# What to produce:
Copy the complete listing that follows, letter for letter.

-- Opening Marker --

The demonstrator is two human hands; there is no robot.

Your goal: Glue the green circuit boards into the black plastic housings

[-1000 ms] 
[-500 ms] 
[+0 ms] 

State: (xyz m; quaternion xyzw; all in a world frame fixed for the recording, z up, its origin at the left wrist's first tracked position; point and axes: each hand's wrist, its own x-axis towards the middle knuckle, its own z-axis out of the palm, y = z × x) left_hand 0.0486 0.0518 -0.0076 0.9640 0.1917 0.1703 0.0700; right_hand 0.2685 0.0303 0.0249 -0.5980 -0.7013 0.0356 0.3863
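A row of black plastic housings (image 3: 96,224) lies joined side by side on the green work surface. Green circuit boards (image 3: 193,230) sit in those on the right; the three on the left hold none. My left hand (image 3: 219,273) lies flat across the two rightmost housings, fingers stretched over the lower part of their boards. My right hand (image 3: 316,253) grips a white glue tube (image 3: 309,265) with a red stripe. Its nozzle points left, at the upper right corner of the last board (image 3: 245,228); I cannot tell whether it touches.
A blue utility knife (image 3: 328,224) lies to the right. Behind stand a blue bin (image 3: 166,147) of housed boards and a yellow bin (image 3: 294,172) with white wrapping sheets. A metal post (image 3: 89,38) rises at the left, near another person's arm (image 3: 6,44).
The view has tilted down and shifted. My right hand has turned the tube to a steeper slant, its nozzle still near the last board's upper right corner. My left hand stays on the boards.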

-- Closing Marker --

# Reply to the task:
The demonstrator is two human hands; there is no robot.

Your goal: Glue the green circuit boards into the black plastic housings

[-1000 ms] 
[-500 ms] 
[+0 ms] 

State: (xyz m; quaternion xyzw; all in a world frame fixed for the recording, z up, its origin at the left wrist's first tracked position; point and axes: each hand's wrist, its own x-axis towards the middle knuckle, its own z-axis out of the palm, y = z × x) left_hand 0.0486 0.0518 -0.0076 0.9640 0.1917 0.1703 0.0700; right_hand 0.2685 0.0303 0.0249 -0.5980 -0.7013 0.0356 0.3863
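A row of black plastic housings (image 3: 96,224) lies joined side by side on the green work surface. Green circuit boards (image 3: 193,230) sit in those on the right; the three on the left hold none. My left hand (image 3: 219,273) lies flat across the two rightmost housings, fingers stretched over the lower part of their boards. My right hand (image 3: 316,253) grips a white glue tube (image 3: 309,265) with a red stripe. Its nozzle points left, at the upper right corner of the last board (image 3: 245,228); I cannot tell whether it touches.
A blue utility knife (image 3: 328,224) lies to the right. Behind stand a blue bin (image 3: 166,147) of housed boards and a yellow bin (image 3: 294,172) with white wrapping sheets. A metal post (image 3: 89,38) rises at the left, near another person's arm (image 3: 6,44).
The view has tilted down and shifted. My right hand has turned the tube to a steeper slant, its nozzle still near the last board's upper right corner. My left hand stays on the boards.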

This exercise is finished.